Proses perizinan penambangan pasir besi di Kulon Progo terus berlangsung. Warga yang menolak pun tetap melawan. Dalam perlawanan mereka merasakan kecemasan. Dan semua itu sudah berlangsung selama enam tahun...

Sudah sekitar enam tahun Kulon Progo bergejolak akibat rencana penambangan pasir besi. Kulon Progo ialah satu dari empat kabupaten di provinsi Daerah Istimewa Yogyakarta.  Kabupaten ini memiliki luas wilayah 58.627,5 Ha. Kulon Progo memiliki sebelas kecamatan dengan beragam potensi, mulai dari pariwisata, pertanian peternakan, hingga perikanan. Beberapa tahun lalu, ditemukan potensi pertambangan karena kandungan pasir besi di pesisir Kulon Progo. Rencana penambangan pasir besi inilah yang memicu pergolakan, sebab warga pesisir menolak rencana penambangan itu.

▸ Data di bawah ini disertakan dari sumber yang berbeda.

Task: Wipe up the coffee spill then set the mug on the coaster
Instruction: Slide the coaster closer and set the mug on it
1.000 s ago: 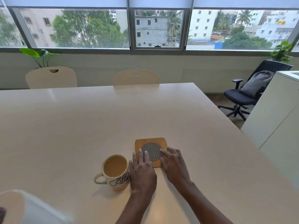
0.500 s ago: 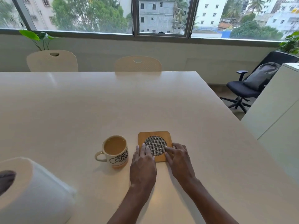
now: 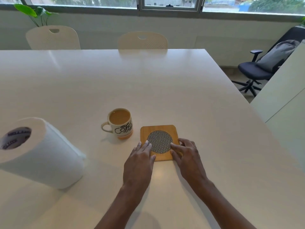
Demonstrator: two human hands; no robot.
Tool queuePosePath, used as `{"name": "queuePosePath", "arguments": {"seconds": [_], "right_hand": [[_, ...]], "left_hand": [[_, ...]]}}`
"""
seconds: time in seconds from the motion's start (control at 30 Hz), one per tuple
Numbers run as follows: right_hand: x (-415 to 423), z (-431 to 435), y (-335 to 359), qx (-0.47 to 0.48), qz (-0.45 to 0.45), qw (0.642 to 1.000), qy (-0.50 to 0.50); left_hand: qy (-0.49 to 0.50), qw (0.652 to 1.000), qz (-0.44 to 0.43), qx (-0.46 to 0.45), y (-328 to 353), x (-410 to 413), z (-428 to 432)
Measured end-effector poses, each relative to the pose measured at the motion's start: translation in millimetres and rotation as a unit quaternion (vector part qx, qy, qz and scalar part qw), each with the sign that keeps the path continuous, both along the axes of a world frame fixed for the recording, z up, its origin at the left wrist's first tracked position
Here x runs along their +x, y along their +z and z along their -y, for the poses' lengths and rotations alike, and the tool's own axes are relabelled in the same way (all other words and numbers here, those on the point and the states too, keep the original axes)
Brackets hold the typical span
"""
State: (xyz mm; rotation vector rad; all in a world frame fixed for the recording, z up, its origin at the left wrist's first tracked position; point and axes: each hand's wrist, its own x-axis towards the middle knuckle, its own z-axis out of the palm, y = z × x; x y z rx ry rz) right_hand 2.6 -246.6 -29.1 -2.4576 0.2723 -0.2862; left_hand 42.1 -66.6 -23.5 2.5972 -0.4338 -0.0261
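Observation:
A wooden square coaster [image 3: 158, 130] with a round patterned insert lies on the white table [image 3: 165, 83]. My left hand [image 3: 140, 164] rests flat with its fingertips on the coaster's near left edge. My right hand [image 3: 188, 156] touches its near right corner, fingers spread. A white mug [image 3: 121, 125] with black lettering and an orange base stands just left of the coaster, full of milky coffee, handle pointing left. A paper towel roll [image 3: 39, 152] lies on its side at the left. I see no spill on the table.
Two cream chairs [image 3: 52, 38] [image 3: 142, 41] stand at the table's far side. A black office chair [image 3: 264, 68] and a white cabinet [image 3: 283, 90] are off the right edge. A potted plant [image 3: 34, 13] is by the window.
The view has tilted down and left, bringing the whole paper towel roll into sight. Both hands stay on the coaster, which sits a little farther from the mug.

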Motion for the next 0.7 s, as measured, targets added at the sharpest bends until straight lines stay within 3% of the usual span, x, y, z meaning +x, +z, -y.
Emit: {"name": "queuePosePath", "arguments": {"seconds": [0.7], "right_hand": [[-92, -31, 2, 0.050, -0.031, 0.998, 0.013]], "left_hand": [[-0.023, 1.000, -0.005, -0.017, 0, -87, -53]]}}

 Februari 2006, Australia Kimberly Diamond (AKD) dan Jogja Magasa Mining (JMM) melakukan eksplorasi pasir besi di seribu lokasi.  Pada 2008, seiring setelah AKD merubah namanya menjadi Indo Mines Ltd pada 2006, dan bikin perusahaan patungan bersama JMM dengan nama Jogja Mgasa Iron (JMI), Kontrak Karya antara JMI dan Pemerintah Indonesia diteken. Jogja Magasa Mining adalah perusahaan lokal yang menjadikan GKR Pembayun, putri tertua Sultan Hamengku Buwono (HB) X, sebagai salah satu pemegang sahamnya.
Penambangan akan dilakukan di lahan pesisir seluas 22 km x 1,8 km. Lahan seluas itu merupakan wilayah tambang PT. JMI. Penambangan akan dilakukan di tanah pesisir yang terdiri dari : tanah warga, Tanah Pakualaman (Tanah PA), tanah merah (tanah yang digunakan untuk bertani tetapi tidak jelas kepemilikannya) dan wedi kengser (tanah yang dulunya laut).  

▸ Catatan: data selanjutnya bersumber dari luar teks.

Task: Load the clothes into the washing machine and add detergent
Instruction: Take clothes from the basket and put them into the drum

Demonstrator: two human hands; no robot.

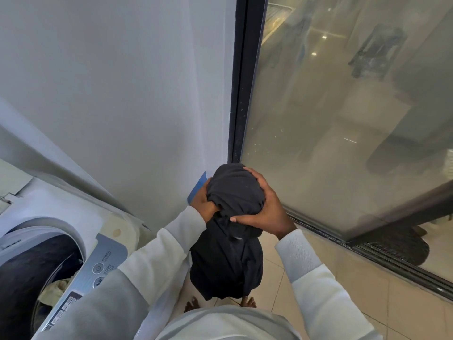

Sengketa tanah amat rentan terjadi pada proyek penambangan ini. Warga menolak tanahnya ditambang oleh PT. JMI. Belum lagi status kepemilikan tanah merah yang rancu. Tanah merah dinyatakan sebagai tanah negara oleh petani, tapi juga diklaim sebagai Tanah Magersari oleh Pakualaman. Tanah Magersari adalah tanah yang tak berlandaskan sertifikat, melainkan surat kekancingan dari pihak kraton yang menunjukkan bahwa tanah warga tersebut adalah Tanah Sultan atau Tanah Pakualaman. Tanah merah kenyataannya memang tak bersertifikat, tapi lahan yang tak diurus negara itu juga tak bersurat kekancingan.
Masyarakat pesisir dengan tegas menolak rencana penambangan. Masyarakat pesisir Kulon Progo mayoritas bermatapencaharian sebagai petani. Penambangan itu bisa menggusur tempat tinggal mereka, juga menggusur lahan pantai yang selama ini mereka tanami. Mereka pun mendirikan Paguyuban Petani Lahan Pantai (PPLP) sebagai wadah penolakan mereka terhadap  rencana penambangan.

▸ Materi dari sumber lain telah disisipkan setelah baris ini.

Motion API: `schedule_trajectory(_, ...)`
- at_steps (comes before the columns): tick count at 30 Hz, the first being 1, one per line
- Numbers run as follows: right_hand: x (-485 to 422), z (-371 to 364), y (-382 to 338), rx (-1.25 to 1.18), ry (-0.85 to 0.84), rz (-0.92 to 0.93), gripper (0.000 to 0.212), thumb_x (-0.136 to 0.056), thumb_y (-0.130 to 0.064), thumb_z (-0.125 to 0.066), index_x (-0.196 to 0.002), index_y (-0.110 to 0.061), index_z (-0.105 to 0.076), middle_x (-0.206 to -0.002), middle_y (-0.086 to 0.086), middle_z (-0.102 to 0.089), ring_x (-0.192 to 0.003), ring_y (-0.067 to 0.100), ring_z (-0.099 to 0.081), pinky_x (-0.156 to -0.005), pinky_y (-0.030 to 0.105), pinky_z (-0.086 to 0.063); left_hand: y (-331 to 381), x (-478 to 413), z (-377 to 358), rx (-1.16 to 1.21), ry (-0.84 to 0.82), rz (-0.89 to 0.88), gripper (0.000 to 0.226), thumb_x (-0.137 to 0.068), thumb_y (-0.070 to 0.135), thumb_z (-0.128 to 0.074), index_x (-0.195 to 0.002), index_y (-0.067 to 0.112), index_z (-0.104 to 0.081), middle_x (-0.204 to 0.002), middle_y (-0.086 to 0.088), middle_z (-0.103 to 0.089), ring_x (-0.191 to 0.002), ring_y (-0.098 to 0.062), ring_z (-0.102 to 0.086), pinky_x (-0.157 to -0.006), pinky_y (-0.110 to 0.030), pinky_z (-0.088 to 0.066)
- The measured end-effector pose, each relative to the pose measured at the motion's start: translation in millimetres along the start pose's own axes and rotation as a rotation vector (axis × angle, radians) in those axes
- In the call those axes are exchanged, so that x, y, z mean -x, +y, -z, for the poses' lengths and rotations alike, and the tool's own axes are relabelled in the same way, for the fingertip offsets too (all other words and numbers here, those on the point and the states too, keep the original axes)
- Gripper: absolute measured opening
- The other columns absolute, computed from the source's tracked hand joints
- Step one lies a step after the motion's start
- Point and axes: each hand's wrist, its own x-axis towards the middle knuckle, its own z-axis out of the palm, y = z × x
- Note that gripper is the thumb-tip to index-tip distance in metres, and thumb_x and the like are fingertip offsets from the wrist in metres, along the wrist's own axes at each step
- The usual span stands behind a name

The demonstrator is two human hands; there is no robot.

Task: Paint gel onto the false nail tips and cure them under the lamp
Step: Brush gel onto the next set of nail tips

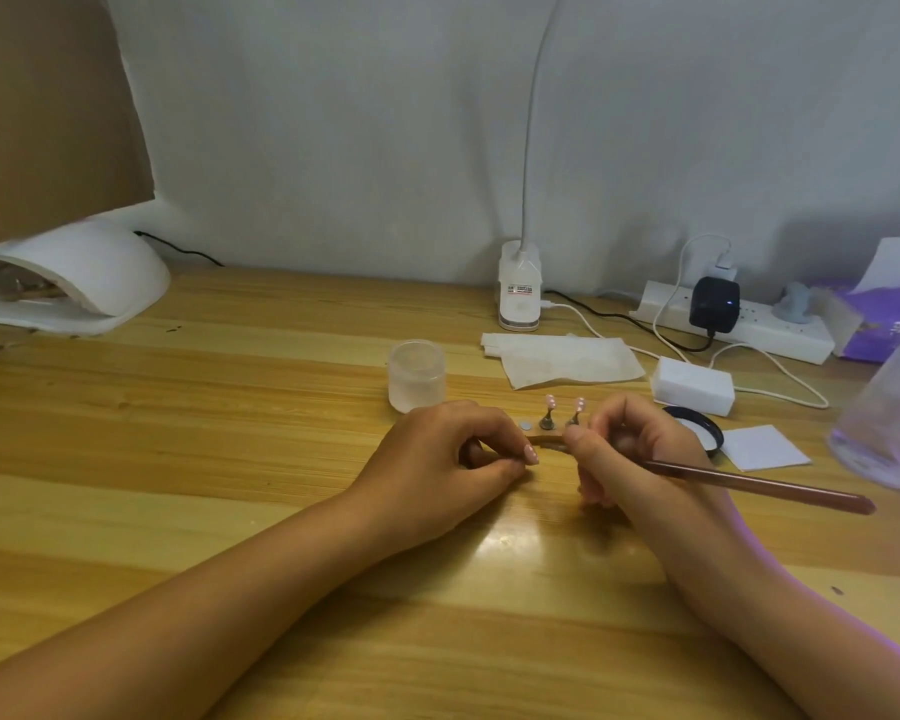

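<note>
Painting seems midway: left hand (437, 459) pinches a tip (531, 453), right hand (635, 449) grips the brush (749, 483) beside it. Two more tips (550, 402) stand on holders (546, 422) just behind. Curing looks undone; the lamp (74, 272) sits well apart, far left.

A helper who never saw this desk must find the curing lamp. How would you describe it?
Start at the wooden desk and go to its far left corner, beside the brown cardboard. The curing lamp sits there: a white dome with an open front, unlike the thin-necked desk lamp farther right.
</note>
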Motion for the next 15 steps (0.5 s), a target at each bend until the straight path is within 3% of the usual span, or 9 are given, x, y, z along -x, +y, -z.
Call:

1 April 2006, PPLP resmi berdiri. Sudah enam tahun ini mereka terus melawan. Mereka konsisten menolak rencana penambangan. Perlawanan mereka menimbulkan konflik vertikal maupun horizontal. Konflik vertikal berarti mereka berhadapan dengan perusahaan tambang, pemilik modal asing, kraton dan negara. Konflik horizontal terjadi antar warga yang menolak penambangan dengan warga yang pro penambangan.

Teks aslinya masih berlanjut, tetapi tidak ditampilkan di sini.